In an effort to contain or reduce the rate at which health care costs are increasing in the United States, employers, at-risk commercial insurers, and the government increasingly are pursuing a new approach to provider reimbursement—one that emphasizes value—instead of volume. Value-based reimbursement (VBR) is a category of reimbursement methods that reward physicians and other providers for taking a broader, more active role in the management of member health and pays them for results instead of solely for visits or procedures.
Many forms of VBR involve shifting clinical and financial risk from payers to providers when providers are better-positioned to manage that risk. In particular, payment bundling and/or episode-of-care payments, some forms of accountable care organizations and some versions of the patient-centered medical home take focused approaches to placing the right degree of risk with provider organizations.
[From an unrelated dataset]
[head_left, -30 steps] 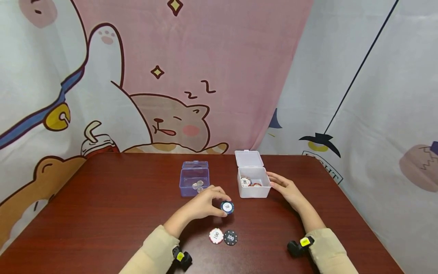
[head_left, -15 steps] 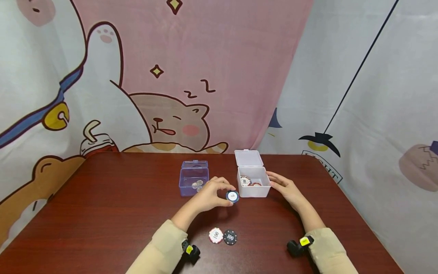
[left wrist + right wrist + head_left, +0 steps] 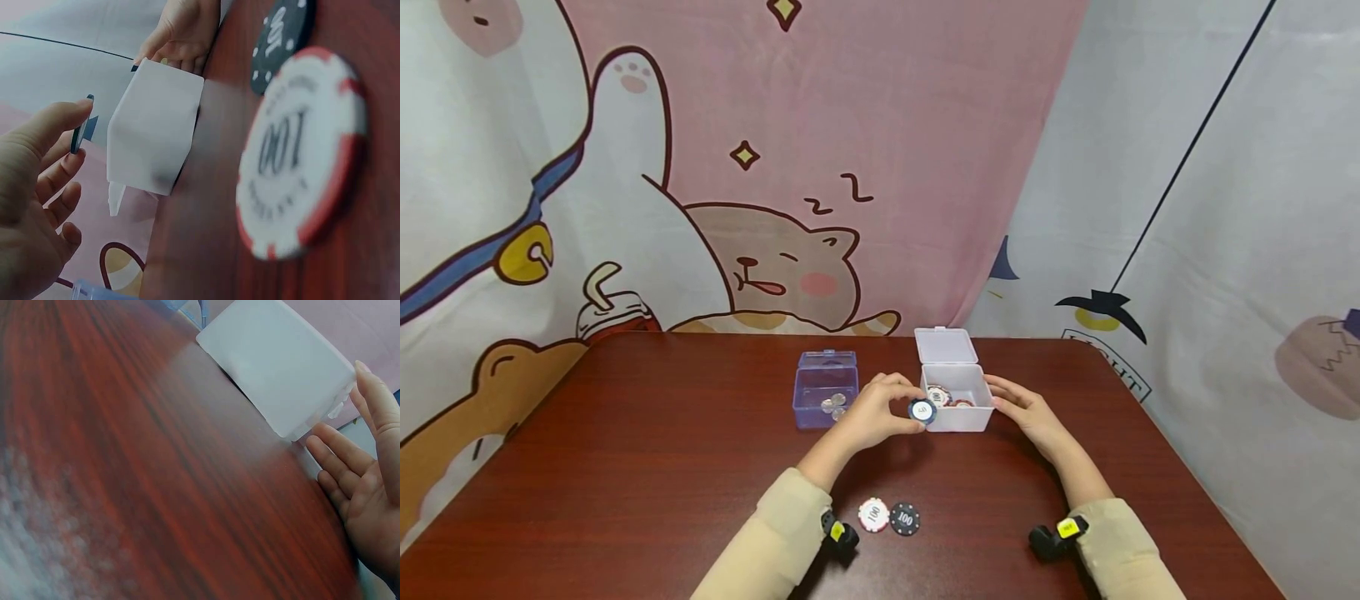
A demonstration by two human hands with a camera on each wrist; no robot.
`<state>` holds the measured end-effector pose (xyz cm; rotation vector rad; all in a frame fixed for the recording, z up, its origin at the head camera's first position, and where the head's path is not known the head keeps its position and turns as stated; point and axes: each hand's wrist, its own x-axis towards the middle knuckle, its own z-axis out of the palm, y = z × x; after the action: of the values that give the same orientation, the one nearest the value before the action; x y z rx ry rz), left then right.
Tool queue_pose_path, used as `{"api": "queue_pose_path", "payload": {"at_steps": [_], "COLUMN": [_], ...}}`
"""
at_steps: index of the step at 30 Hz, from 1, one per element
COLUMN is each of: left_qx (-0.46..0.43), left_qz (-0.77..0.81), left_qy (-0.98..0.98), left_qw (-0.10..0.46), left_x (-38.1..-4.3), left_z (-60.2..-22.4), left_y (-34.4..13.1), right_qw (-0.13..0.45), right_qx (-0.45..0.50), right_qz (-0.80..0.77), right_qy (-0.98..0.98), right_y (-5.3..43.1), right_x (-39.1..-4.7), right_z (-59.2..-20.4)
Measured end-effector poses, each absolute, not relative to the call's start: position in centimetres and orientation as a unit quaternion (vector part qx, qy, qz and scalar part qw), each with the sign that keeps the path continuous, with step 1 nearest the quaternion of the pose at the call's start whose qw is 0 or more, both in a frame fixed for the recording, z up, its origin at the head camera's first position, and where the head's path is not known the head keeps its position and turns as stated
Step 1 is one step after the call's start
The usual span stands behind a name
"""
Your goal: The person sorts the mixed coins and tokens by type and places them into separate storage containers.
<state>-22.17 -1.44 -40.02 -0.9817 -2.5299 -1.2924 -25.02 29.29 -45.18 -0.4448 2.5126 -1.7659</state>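
Note:
Between thumb and index finger, my left hand [image 3: 876, 414] pinches a dark blue poker chip [image 3: 922, 410] with a white centre. It is held at the front left corner of a white plastic box [image 3: 958, 421], whose lid is tipped back. In the left wrist view the chip [image 3: 77, 139] appears edge-on, apart from the box wall. My right hand [image 3: 1030, 421] rests its extended fingers against the box's right side, with the thumb [image 3: 372, 394] at the rim. Inside lie a white chip [image 3: 937, 395] and some red-edged chips [image 3: 962, 404].
On the table before the box lie a white-and-red 100 chip [image 3: 873, 516] and a black 100 chip [image 3: 905, 519], side by side. Left of the white box stands an open translucent purple box [image 3: 811, 418] with several clear round pieces [image 3: 838, 400]. A printed cloth [image 3: 925, 167] hangs behind.
My left hand has carried the blue chip up and to the right, from over the table to the white box's front left corner. The right hand stays at the box.

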Motion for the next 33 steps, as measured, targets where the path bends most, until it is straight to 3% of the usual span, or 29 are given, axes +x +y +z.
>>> {"api": "queue_pose_path", "payload": {"at_steps": [13, 33], "left_qx": [-0.296, -0.218], "left_qz": [-0.439, -0.383], "left_qy": [-0.843, -0.888], "left_qw": [0.094, 0.128], "left_x": [-23.6, -24.8], "left_z": [-39.9, -40.3], "left_y": [0.5, 3.6], "right_qw": [0.005, 0.020], "right_qx": [-0.172, -0.140], "right_qz": [-0.581, -0.570], "right_qy": [0.795, 0.810], "right_y": [29.2, 29.2], "right_x": [-25.0, -25.0], "right_z": [-45.3, -45.2]}}
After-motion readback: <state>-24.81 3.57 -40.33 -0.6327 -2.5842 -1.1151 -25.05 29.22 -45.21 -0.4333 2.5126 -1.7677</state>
Payment bundling is the circumstance wherein Payers are provided the ability to pay a payment bundle rate to a single provider for an episode of care. A payment bundle rate is defined as a pricing method in which a flat amount covers a defined group of procedures and services that fall within the episode of care. To that end, Payers need a solution to process payment bundles (also known as global case rates). A payment bundle is defined as multiple providers joining together contractually to accept a single payment for an entire episode of care. Ideally, the individual providers still perform the same services and submit separate claims as they do today, but Payers need a way to process the individual claims in accordance with the requirements of the payment bundle. An example of what might be included in a single payment bundle might be, payment for inpatient stay, the surgeon, anesthesiologist, rehabilitation facility, primary care physician, ER, and other providers required to deliver the care related to a hip replacement. The payment bundling serves as a payment guideline for multiple providers and services reimbursing a single provider for the entire case and pricing to zero all of the other provider claims. It is then the provider groups' responsibility to reimburse all members appropriately.
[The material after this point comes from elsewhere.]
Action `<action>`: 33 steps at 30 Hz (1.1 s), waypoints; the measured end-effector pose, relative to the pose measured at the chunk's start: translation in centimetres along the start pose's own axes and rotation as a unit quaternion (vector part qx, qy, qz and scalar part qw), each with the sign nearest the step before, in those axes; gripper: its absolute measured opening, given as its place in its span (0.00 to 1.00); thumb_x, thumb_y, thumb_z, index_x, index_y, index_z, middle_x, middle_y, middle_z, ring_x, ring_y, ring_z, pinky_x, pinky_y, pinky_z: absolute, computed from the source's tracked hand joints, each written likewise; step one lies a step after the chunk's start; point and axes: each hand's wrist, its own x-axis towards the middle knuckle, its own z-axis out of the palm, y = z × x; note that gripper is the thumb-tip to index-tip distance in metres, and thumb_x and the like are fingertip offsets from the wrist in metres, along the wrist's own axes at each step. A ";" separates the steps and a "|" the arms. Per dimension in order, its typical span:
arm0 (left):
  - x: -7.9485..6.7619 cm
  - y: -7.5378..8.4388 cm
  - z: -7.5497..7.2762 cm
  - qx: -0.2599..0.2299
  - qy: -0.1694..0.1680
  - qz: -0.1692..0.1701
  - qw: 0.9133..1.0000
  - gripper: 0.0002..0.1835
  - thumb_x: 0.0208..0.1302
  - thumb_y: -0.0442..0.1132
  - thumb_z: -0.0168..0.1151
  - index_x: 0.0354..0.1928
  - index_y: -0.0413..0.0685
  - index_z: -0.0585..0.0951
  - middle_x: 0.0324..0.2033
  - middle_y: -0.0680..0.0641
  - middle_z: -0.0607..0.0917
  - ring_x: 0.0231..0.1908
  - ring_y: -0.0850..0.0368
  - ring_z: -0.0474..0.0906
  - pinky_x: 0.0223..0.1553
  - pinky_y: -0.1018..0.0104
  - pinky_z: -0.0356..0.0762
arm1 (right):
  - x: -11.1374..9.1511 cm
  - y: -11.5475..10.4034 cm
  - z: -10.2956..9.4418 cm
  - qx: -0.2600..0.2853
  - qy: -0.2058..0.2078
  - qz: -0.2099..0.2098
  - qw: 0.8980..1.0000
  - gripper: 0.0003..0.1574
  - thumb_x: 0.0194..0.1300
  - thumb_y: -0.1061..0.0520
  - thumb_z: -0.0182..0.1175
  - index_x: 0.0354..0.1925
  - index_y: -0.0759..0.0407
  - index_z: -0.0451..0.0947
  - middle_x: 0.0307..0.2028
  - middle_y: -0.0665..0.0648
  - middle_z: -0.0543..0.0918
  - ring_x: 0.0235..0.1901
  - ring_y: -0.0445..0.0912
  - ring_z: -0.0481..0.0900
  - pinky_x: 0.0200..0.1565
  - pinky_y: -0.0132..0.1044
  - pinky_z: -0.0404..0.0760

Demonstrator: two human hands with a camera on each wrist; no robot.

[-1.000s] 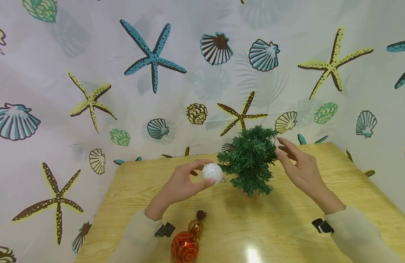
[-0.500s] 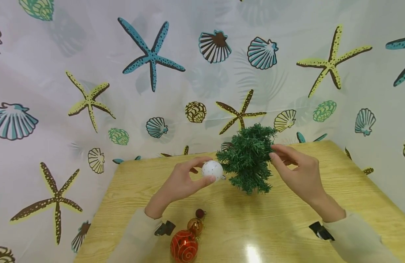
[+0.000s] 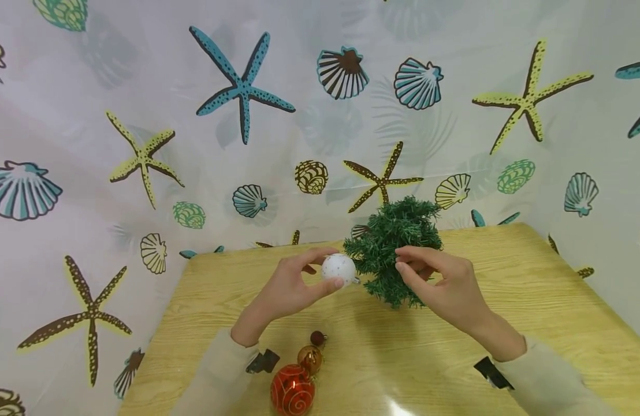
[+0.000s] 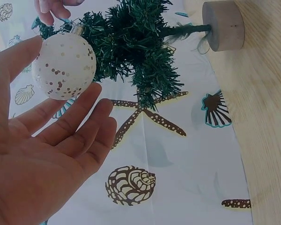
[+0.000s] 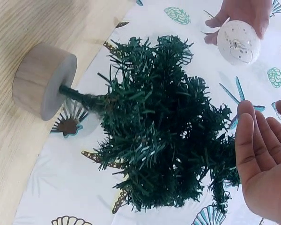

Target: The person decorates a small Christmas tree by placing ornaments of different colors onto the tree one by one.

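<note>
1. White bauble (image 3: pixel 338 270), speckled with small metallic dots; held above the table (image 3: pixel 382 364), just left of the small green tree (image 3: pixel 384 240). Its silver cap (image 4: pixel 77 29) faces the tree side.
2. Left hand (image 3: pixel 291 289): grasping the white bauble between thumb and fingertips, remaining fingers loosely bent.
3. Right hand (image 3: pixel 447 286): released, nothing in its grasp; thumb and fingertips apart, in front of the tree's right side. Contact with the needles: cannot tell.
4. Tree upright on a round wooden base (image 5: pixel 44 79), plain in both wrist views.
5. Near the left sleeve (image 3: pixel 211 370), a close row on the table: large red bauble (image 3: pixel 293 390) with swirls, smaller orange bauble (image 3: pixel 309 359), tiny dark-red ball (image 3: pixel 317 338).
6. Behind, a pale sheet (image 3: pixel 299 34) printed with starfish and shells.
</note>
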 end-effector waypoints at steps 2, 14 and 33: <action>0.1 0.1 0.1 -0.001 0.000 0.001 1.000 0.27 0.61 0.51 0.71 0.63 0.62 0.78 0.49 0.59 0.85 0.49 0.63 0.79 0.46 0.60 0.78 | 0.0 -0.2 0.3 0.011 -0.011 -0.003 1.000 0.27 0.53 0.74 0.68 0.50 0.57 0.84 0.36 0.52 0.88 0.29 0.37 0.83 0.30 0.25 0.79; 0.3 0.4 0.2 -0.006 0.003 0.001 1.000 0.27 0.61 0.50 0.71 0.63 0.61 0.78 0.50 0.58 0.84 0.49 0.63 0.78 0.47 0.57 0.78 | 0.1 -0.8 1.7 0.027 -0.083 0.009 0.996 0.24 0.58 0.69 0.69 0.52 0.54 0.83 0.39 0.50 0.88 0.28 0.36 0.82 0.28 0.26 0.79; 0.1 0.9 0.6 -0.026 -0.006 0.006 1.000 0.26 0.62 0.48 0.71 0.63 0.59 0.78 0.50 0.57 0.85 0.49 0.61 0.78 0.47 0.55 0.78 | 0.1 -0.7 2.6 0.023 -0.126 -0.008 0.992 0.18 0.60 0.69 0.67 0.48 0.54 0.84 0.44 0.52 0.86 0.27 0.33 0.78 0.26 0.25 0.74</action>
Payment bundling stimulates collaboration among providers, aligning their financial interests and increasing care coordination. Such collaboration can result in improved utilization, reductions in complications and other forms of unwarranted variations in care and resulting negative outcomes, while care coordination can help reduce lengths of stay and improve hand-offs among providers.
Accordingly, Payers and/or purchasers need a way to transform the claims stream currently used for fee-for-service (FFS) health care payments into a single (or possibly multiple) episodic payments. It is preferred that such transformation occur before any payments are made (prospectively), rather than as a reconciliation process after payments are made (retrospectively). However, FFS claims are not designed to support episodic payment and current software systems cannot transform FFS claims into episodic payments at the time of adjudication. Current systems and processes pay out all claims in a bundle at 100% and then must go back and retrospectively or post-adjudication.